Pastoralia by George Saunders
Hooray! A new treat! Saunders short stories are a real breath of fresh air! Like so many new writers I’ve enjoyed over the years, I owe this one to Terry, so thanks!
Pastoralia is a rollicking treat – much like In Persuasion Nation. Again, we’ve got the same mismatch of characters in unusual situations. From the domestic squabble between a fake caveman and woman in a living diorama, to the poignant romantic misadventure of a loveless misogynist, there’s a lot here.
CivilWarLand in Bad Decline by George Saunders
CivilWarLand in Bad Decline is even better than Pastoralia. Unfortunately, I seem to have loaned my copy to the slow reading MotherTucker a few months ago, so I don’t have it here to reference. But, off the cuff: another collection of short stories which are so weird and fast paced that they can be dizzying. The writing has a particular style which I would probably describe as intentionally forced and conversational. (“You would not expect me to take you there, would you? No you would not.”) Such that the reader is constantly in a strange sort of one way conversation with the narrators, or is listening to these sorts of one-sided conversational monologues. The title track to this book, CivilWarLand, is heartbreaking in its way – telling the tale of a Cival War themepark which falls prey to urban decay in a rather unusual manner. The whole piece ends up being a comi-tragic lament for our civilization in decline. Solid work, Mr. Saunders!
The Brief and Frightening Reign of Phil by George Saunders
Eh. Maybe I was just getting tired of Saunders by this point, but the socio-political commentary of “The Brief and Frightening Reign” ended up coming across just as a sort of silly-stoned experiment. The plot in brief: Two nations made up of very small populations of strange mechanical creatures clash along a border. Phil, a nobody with delusions of grandeur ends up misusing mob rule and becoming a sort of demagogue. Under his brief, frightening reign the citizens of the lesser of the two countries have their rights badly trampled. In a sort of anti-IMF parody, they are loaned resources as such usurious rates that soon they are all homeless and have no country left. You get the idea. It’s silly satire but without the usual Saunders wit and pathos.

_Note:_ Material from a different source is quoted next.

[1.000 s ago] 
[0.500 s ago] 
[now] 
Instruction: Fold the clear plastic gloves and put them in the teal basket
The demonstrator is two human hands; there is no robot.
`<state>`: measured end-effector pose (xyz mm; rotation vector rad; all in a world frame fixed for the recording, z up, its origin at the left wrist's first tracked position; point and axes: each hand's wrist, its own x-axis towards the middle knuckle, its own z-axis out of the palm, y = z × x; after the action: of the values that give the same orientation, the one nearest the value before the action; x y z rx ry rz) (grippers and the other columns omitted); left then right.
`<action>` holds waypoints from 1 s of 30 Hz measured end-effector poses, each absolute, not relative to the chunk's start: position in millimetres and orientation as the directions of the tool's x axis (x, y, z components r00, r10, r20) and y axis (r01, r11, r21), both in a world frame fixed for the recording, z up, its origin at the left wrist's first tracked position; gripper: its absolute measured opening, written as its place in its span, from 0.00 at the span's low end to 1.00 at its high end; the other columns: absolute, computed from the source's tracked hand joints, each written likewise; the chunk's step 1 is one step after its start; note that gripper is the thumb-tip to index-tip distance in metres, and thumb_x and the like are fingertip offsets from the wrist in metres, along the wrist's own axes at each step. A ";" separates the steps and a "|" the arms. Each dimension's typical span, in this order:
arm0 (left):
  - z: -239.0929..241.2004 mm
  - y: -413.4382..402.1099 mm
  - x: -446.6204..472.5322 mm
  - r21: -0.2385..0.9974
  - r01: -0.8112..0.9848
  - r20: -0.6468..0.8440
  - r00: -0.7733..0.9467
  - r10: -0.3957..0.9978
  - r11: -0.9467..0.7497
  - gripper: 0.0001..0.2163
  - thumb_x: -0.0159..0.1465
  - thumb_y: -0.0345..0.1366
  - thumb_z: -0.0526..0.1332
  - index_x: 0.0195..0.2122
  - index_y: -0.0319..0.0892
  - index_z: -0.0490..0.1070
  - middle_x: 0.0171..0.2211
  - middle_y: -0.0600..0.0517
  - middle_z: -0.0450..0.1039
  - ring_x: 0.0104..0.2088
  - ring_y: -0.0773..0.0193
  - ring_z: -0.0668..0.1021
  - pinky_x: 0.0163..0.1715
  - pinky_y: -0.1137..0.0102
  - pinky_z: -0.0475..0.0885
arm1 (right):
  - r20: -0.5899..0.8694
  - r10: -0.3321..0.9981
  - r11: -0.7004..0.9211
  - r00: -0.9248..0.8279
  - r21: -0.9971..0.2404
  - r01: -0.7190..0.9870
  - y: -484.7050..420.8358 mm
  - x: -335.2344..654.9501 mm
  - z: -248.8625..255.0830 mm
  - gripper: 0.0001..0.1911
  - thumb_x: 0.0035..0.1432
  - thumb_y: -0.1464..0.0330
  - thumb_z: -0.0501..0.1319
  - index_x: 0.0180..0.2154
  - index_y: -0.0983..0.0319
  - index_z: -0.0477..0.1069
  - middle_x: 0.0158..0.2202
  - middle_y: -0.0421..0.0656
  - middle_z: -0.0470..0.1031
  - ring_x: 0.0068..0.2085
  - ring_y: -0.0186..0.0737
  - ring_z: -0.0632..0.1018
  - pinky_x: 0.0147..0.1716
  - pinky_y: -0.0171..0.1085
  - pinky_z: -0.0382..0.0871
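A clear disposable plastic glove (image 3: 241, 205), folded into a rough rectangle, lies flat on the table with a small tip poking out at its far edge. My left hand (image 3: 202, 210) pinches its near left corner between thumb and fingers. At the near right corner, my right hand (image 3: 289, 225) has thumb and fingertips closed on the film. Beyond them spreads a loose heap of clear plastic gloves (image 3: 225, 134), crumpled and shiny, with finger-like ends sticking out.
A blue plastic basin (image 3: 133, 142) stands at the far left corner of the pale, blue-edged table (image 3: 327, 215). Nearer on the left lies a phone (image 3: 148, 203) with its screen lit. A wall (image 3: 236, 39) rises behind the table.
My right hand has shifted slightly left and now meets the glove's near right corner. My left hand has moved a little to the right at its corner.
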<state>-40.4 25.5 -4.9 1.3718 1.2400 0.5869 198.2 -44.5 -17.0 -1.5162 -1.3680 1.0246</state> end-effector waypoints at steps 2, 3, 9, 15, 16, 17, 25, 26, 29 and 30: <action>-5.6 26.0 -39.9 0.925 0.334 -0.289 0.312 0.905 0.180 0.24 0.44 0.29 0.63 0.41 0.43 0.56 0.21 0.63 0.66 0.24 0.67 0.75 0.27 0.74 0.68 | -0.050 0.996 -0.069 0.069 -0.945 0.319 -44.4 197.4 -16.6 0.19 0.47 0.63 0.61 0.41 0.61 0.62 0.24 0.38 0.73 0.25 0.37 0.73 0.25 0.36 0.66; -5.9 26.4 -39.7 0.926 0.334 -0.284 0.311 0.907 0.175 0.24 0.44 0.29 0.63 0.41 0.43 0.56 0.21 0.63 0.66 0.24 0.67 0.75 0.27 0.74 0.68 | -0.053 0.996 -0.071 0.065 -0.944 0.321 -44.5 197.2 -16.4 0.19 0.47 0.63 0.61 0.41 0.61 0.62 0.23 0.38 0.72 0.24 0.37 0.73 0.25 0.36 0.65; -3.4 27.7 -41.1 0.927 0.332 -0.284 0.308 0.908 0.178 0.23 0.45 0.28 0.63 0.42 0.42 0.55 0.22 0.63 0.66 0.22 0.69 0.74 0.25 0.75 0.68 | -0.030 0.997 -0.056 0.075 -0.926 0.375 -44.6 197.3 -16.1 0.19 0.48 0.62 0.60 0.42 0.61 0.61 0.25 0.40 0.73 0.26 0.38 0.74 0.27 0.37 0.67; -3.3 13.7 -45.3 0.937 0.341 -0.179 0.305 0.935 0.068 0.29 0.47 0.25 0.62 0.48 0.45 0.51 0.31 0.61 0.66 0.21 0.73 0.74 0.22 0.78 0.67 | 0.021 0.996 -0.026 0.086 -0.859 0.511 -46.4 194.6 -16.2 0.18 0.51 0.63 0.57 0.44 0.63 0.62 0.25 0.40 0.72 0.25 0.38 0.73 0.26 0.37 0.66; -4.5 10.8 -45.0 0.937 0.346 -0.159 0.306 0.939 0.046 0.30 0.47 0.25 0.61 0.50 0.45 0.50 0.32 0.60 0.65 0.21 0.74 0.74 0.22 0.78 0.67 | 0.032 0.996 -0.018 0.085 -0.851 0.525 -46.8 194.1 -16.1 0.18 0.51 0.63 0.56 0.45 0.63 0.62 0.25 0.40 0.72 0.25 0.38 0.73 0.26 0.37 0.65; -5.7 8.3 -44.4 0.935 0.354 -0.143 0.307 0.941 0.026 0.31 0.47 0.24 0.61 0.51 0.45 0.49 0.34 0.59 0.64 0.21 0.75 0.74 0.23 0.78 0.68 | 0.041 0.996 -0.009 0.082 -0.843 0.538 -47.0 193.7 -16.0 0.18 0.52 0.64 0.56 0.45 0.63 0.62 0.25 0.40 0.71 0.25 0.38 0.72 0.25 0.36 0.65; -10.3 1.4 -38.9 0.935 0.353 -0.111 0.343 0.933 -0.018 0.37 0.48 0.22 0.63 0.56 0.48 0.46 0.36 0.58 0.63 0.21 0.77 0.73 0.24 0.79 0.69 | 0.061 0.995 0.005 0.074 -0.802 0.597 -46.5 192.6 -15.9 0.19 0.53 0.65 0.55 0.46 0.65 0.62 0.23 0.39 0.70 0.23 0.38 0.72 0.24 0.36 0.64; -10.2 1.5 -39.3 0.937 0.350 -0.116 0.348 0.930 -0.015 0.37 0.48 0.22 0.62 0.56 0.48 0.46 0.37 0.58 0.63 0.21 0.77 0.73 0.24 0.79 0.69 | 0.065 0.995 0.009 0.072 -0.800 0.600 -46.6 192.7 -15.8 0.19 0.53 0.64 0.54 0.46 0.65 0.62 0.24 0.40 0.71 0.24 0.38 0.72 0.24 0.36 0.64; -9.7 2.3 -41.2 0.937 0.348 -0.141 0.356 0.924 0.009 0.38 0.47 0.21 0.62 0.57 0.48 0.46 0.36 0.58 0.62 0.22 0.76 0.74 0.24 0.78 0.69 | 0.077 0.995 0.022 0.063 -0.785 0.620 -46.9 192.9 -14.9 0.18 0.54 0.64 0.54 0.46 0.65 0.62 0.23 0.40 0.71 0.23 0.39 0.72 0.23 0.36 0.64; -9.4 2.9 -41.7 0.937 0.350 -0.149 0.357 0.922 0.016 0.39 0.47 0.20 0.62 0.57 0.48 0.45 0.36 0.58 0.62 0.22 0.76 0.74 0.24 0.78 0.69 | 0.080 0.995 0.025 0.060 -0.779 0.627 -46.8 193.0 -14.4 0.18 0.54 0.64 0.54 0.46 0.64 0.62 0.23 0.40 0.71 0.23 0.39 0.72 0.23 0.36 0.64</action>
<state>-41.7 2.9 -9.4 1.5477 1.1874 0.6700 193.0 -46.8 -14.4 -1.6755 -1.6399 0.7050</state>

I Am Legend by Richard Matheson
With images of a Will Smith trailer running in my head, and hopeful visions of one of my favorite horror novellas finally brought to life, I loaned this collection of short stories to The Professor during our fall trip to Tofino. She didn’t get a chance to read it on that trip, but I snared it and read it again, for the first time in ten years or so there in the beautiful bar room of the Wickannish Lodge, surrounded by twisted tree-trunks worn smooth by wind and water.
Mattheson’s most famous work has inspired generations of horror writers. Stephen King speaks reverently of him in On Writing, and, I think, Danse Macabre as well. The stories are edgy as hell for the time they were written, mostly in the 1950s. You’ll feel echoes of Twilight Zones and other pop-horror and sci-fi tales on each page. In some ways, this book forms a backbone cannon for modern pulp grist as much as do Poe and Lovecraft.
The title story bears no resemblance whatsoever to the crap that Will Smith peddled on the silver screen this Christmas. It’s bleak, fascinating, post-apocalyptic and gruesome. And it contains one of the finest ending sentences of any horror story I’ve ever read:
“A new terror born in death, a new superstition entering the unassailable fortress of forever. I am legend.”
Water for Elephants by Sarah Gruen
A cute lawyerette in H-town this summer recommended this novel to me over cocktails in a treehouse one sunny afternoon. A week later, my mother recommended it as well. So I picked up a copy at Half-Price Books. I enjoyed it but wasn’t blown away. It was cute…
The novel involves the framework story of an old man, fading into the convalescent senility of the elderly in a nursing home. His memory is sparked by a rivalry with one of his fellow residents, and he recounts for us a love story wrapped up in a post-Great Depression circus tale. The framework story doesn’t work particularly well for me. An identical trick was used to better effect in the framework tale from The Green Mile, and a similar one worked beautifully in The Blind Assassin. By this time around, it feels like it was lifted from a “framework story template guide.”
The main narrative is engaging. Details of circus life, the wickness both petty and great in which the owner of the bigtop and his minions engage provide some compelling villains. There’s sufficient sex and alcohol to keep things at least a little lurid. An elephant is the hero of sorts, which is cool. Overall, when the narrative sticks to the past it’s quite deft, if a tad predictable.
Nice work, Mrs. Gruen. I’d read another of your novels.